··· The records ···

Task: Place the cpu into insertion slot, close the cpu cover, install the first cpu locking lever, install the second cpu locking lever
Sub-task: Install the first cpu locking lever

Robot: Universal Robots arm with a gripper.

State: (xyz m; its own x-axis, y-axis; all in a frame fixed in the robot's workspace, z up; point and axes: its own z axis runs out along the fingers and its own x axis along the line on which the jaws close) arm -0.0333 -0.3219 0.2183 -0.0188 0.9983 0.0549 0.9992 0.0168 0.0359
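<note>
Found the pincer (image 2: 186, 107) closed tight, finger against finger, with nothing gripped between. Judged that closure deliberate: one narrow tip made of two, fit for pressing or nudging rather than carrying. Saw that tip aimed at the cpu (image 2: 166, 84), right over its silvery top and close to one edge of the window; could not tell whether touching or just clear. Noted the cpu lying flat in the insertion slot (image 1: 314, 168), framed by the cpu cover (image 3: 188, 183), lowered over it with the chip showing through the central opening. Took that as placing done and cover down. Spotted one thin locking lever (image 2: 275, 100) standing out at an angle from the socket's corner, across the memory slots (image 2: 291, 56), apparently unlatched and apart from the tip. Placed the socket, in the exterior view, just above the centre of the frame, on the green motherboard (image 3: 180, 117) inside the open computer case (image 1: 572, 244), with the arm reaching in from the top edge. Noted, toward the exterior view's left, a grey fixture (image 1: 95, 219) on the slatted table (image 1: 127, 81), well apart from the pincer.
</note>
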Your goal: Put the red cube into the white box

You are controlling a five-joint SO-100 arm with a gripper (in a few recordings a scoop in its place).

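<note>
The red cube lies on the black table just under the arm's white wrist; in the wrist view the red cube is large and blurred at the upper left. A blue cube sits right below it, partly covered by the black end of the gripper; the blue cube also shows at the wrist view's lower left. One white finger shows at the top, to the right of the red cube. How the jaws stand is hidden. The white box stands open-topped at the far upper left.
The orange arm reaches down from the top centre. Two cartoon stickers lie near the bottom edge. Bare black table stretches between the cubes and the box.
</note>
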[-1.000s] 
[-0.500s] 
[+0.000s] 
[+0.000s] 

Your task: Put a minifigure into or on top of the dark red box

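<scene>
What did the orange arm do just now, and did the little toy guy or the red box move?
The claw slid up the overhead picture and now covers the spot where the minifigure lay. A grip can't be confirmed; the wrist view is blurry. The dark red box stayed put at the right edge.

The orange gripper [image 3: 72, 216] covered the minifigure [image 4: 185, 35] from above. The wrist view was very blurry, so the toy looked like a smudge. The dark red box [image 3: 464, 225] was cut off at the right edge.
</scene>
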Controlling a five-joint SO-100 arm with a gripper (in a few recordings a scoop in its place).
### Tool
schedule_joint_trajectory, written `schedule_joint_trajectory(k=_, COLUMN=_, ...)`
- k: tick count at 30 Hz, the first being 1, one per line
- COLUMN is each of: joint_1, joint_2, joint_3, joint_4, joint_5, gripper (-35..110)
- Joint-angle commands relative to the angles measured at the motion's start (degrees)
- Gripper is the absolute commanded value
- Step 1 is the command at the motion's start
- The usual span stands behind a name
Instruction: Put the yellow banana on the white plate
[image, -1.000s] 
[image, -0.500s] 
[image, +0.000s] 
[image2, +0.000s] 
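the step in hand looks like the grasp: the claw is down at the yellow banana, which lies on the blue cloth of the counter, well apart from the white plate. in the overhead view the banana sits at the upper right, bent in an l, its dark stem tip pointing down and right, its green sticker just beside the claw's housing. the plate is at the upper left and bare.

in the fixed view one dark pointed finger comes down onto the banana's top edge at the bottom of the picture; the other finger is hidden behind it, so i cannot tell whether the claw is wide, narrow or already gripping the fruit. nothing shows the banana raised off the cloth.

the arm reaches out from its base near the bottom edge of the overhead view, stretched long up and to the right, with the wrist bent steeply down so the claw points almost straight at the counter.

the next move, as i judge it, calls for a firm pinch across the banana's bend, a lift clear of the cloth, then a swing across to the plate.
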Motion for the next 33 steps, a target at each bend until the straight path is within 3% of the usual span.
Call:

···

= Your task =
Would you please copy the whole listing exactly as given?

= Worked solution =
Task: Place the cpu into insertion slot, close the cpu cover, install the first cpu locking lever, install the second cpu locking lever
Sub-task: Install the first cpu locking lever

Robot: Universal Robots arm with a gripper.

State: (xyz m; its own x-axis, y-axis; all in a frame fixed in the robot's workspace, z up; point and axes: its own z axis runs out along the fingers and its own x axis along the line on which the jaws close) arm -0.0333 -0.3219 0.2183 -0.0188 0.9983 0.0549 0.9992 0.0168 0.0359
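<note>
Found the pincer (image 2: 186, 107) closed tight, finger against finger, with nothing gripped between. Judged that closure deliberate: one narrow tip made of two, fit for pressing or nudging rather than carrying. Saw that tip aimed at the cpu (image 2: 166, 84), right over its silvery top and close to one edge of the window; could not tell whether touching or just clear. Noted the cpu lying flat in the insertion slot (image 1: 314, 168), framed by the cpu cover (image 3: 188, 183), lowered over it with the chip showing through the central opening. Took that as placing done and cover down. Spotted one thin locking lever (image 2: 275, 100) standing out at an angle from the socket's corner, across the memory slots (image 2: 291, 56), apparently unlatched and apart from the tip. Placed the socket, in the exterior view, just above the centre of the frame, on the green motherboard (image 3: 180, 117) inside the open computer case (image 1: 572, 244), with the arm reaching in from the top edge. Noted, toward the exterior view's left, a grey fixture (image 1: 95, 219) on the slatted table (image 1: 127, 81), well apart from the pincer.
</note>
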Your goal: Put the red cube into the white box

You are controlling a five-joint SO-100 arm with a gripper (in a few recordings a scoop in its place).

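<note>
The red cube lies on the black table just under the arm's white wrist; in the wrist view the red cube is large and blurred at the upper left. A blue cube sits right below it, partly covered by the black end of the gripper; the blue cube also shows at the wrist view's lower left. One white finger shows at the top, to the right of the red cube. How the jaws stand is hidden. The white box stands open-topped at the far upper left.
The orange arm reaches down from the top centre. Two cartoon stickers lie near the bottom edge. Bare black table stretches between the cubes and the box.
</note>
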[-1.000s] 
[-0.500s] 
[+0.000s] 
[+0.000s] 

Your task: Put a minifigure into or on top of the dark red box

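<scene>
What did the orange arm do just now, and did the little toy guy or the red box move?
The claw slid up the overhead picture and now covers the spot where the minifigure lay. A grip can't be confirmed; the wrist view is blurry. The dark red box stayed put at the right edge.

The orange gripper [image 3: 72, 216] covered the minifigure [image 4: 185, 35] from above. The wrist view was very blurry, so the toy looked like a smudge. The dark red box [image 3: 464, 225] was cut off at the right edge.
</scene>
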Controlling a five-joint SO-100 arm with a gripper (in a few recordings a scoop in its place).
### Tool
schedule_joint_trajectory, written `schedule_joint_trajectory(k=_, COLUMN=_, ...)`
- k: tick count at 30 Hz, the first being 1, one per line
- COLUMN is each of: joint_1, joint_2, joint_3, joint_4, joint_5, gripper (-35..110)
- Joint-angle commands relative to the angles measured at the motion's start (degrees)
- Gripper is the absolute commanded value
- Step 1 is the command at the motion's start
- The usual span stands behind a name
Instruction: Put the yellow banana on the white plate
[image, -1.000s] 
[image, -0.500s] 
[image, +0.000s] 
[image2, +0.000s] 
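the step in hand looks like the grasp: the claw is down at the yellow banana, which lies on the blue cloth of the counter, well apart from the white plate. in the overhead view the banana sits at the upper right, bent in an l, its dark stem tip pointing down and right, its green sticker just beside the claw's housing. the plate is at the upper left and bare.

in the fixed view one dark pointed finger comes down onto the banana's top edge at the bottom of the picture; the other finger is hidden behind it, so i cannot tell whether the claw is wide, narrow or already gripping the fruit. nothing shows the banana raised off the cloth.

the arm reaches out from its base near the bottom edge of the overhead view, stretched long up and to the right, with the wrist bent steeply down so the claw points almost straight at the counter.

the next move, as i judge it, calls for a firm pinch across the banana's bend, a lift clear of the cloth, then a swing across to the plate.
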Motion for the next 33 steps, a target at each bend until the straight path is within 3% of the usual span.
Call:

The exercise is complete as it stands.